И когда спрашиваешь себя: ну, хорошо, ты не умрешь; если ты каким-нибудь чудом останешься жить, то опять-таки для чего?»
Ни о чем не прошу, только – читайте внимательно.
«Изолированный от всех, враг народа, в положении нечеловеческом, в полной изоляции от всего, что составляет суть жизни… И тотчас же на этот вопрос получается тот же ответ. И в такие моменты, граждане судьи, все личное, вся личная накипь, остатки озлобления, самолюбия и целый ряд других вещей, они снимаются, они исчезают. А когда еще до тебя доходят отзвуки широкой международной борьбы, то все это в совокупности делает свое дело, и получается полная внутренняя моральная победа СССР над своими коленопреклоненными противниками. Мне случайно из тюремной библиотеки попала книжка Фейхтвангера, в которой речь идет относительно процессов троцкистов».

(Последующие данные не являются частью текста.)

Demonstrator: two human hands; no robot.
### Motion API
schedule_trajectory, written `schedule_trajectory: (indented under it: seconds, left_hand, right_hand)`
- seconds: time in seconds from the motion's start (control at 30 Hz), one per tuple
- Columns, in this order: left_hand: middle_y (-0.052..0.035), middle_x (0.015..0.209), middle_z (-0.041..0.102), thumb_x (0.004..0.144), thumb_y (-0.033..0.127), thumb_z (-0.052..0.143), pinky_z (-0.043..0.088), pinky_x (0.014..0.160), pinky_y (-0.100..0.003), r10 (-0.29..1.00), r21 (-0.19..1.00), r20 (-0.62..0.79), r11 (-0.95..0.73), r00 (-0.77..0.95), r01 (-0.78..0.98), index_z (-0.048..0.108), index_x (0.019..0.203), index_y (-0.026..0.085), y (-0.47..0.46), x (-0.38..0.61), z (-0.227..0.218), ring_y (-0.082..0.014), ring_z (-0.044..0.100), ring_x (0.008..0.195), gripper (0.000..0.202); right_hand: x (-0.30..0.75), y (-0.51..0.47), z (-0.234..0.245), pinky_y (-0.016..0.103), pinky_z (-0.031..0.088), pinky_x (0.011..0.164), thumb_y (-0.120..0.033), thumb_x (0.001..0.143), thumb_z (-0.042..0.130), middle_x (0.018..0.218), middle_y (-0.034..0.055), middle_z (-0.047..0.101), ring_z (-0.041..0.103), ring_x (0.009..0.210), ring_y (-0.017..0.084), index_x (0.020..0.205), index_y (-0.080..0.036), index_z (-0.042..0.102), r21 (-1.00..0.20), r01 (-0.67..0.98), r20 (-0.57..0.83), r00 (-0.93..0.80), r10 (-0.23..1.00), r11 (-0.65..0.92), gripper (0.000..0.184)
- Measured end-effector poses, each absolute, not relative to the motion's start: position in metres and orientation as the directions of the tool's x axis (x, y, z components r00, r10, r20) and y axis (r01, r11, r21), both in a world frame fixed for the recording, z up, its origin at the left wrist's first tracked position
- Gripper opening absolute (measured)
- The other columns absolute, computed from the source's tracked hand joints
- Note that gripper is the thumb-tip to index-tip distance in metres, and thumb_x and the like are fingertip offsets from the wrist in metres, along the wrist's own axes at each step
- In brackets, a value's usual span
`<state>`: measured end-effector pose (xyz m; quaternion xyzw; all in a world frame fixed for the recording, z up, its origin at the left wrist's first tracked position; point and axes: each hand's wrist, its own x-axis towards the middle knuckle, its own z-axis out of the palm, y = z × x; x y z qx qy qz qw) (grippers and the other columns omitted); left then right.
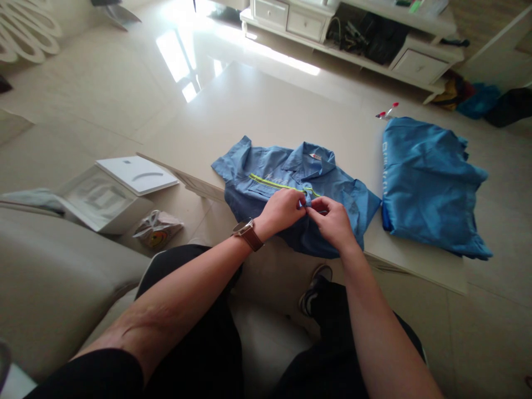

(Бухарин, наверно, сказал бы: «Мне дали книжку „Фейхтвангера“». Он бы понял, как фальшиво звучит: «случайно из тюремной библиотеки». Кстати, книга подписана к печати в самом конце 37 года, 24 ноября. Бухарин заметил бы и это. – К. И.).
«Она на меня произвела большое впечатление. (Тот, кто звонил среди ночи в издательство Митину, лично же и приказал дать книгу Николаю Ивановичу, сомнений тут нет. – К. И.). Но я должен сказать, что Фейхтвангер не дошел до самой сути дела, он остановился на полдороге, для него не все ясно, а на самом деле все ясно».
Сталинский стиль!
А что думал про все это Лион Фейхтвангер в своем комфортабельном далеке? Промолчал? Если б не промолчал, мы бы об этом знали.
Мой отец в своем последнем слове говорил:
«Перед тем как меня арестовать, мне показали кучу материалов Наркомвнудела. Это – показания людей, данные в 1937 году, это – материалы, касающиеся меня. (Среди них самые страшные и невероятные – показания Николая Антипова, мужа тети Степы. – К. И.). Читай и скажи, что правильно, что нет. Я должен сказать, что в этом отношении очень внимательным ко мне был Николай Иванович Ежов, который 4 раза со мной разговаривал. А я что сделал? Начисто все отрицал. Поэтому этот позор никак не может смягчить того обстоятельства, что я на 6-й и 7-й день одумался и стал давать чистосердечные показания. (А как же то, что Бухарин заставил отца сознаться на очной ставке? Это было в феврале. – К. И.). Это ни в коем случае не уменьшает и не облегчает в какой-либо степени мое падение.
Дальше я вам скажу, что я никак не хочу прикрываться Бухариным или „право-троцкистским блоком“, но я должен сказать, что наша националистическая программа значительно обогатилась и активизировалась на контрреволюционные действия, именно благодаря сидящим здесь со мной участникам „право-троцкистского блока“ и особенно его правой части под руководством Бухарина и Антипова…
Нам дано совершенно справедливое звание врагов народа, предателей родины, шпионов, убийц.
…Я все, что знал, раскрыл, всех участников преступлений назвал и сам себя разоружил. Поэтому, если что можно сказать в свою пользу, прося о защите, о пощаде, так это то, что я сейчас – раздетый человекоподобный зверь».
И тогда, в пятьдесят пятом году, в газетном зале Исторической библиотеки и сейчас мне страшно читать эти слова. Вернее, тогда было страшно читать, а сейчас страшно переписывать в книгу об отце.
Так вот, слова, которые приведены в стенограмме, страшны и важны. А был ли на процессе в день, когда произносились «последние слова», мой отец или его двойник – совершенно несущественно.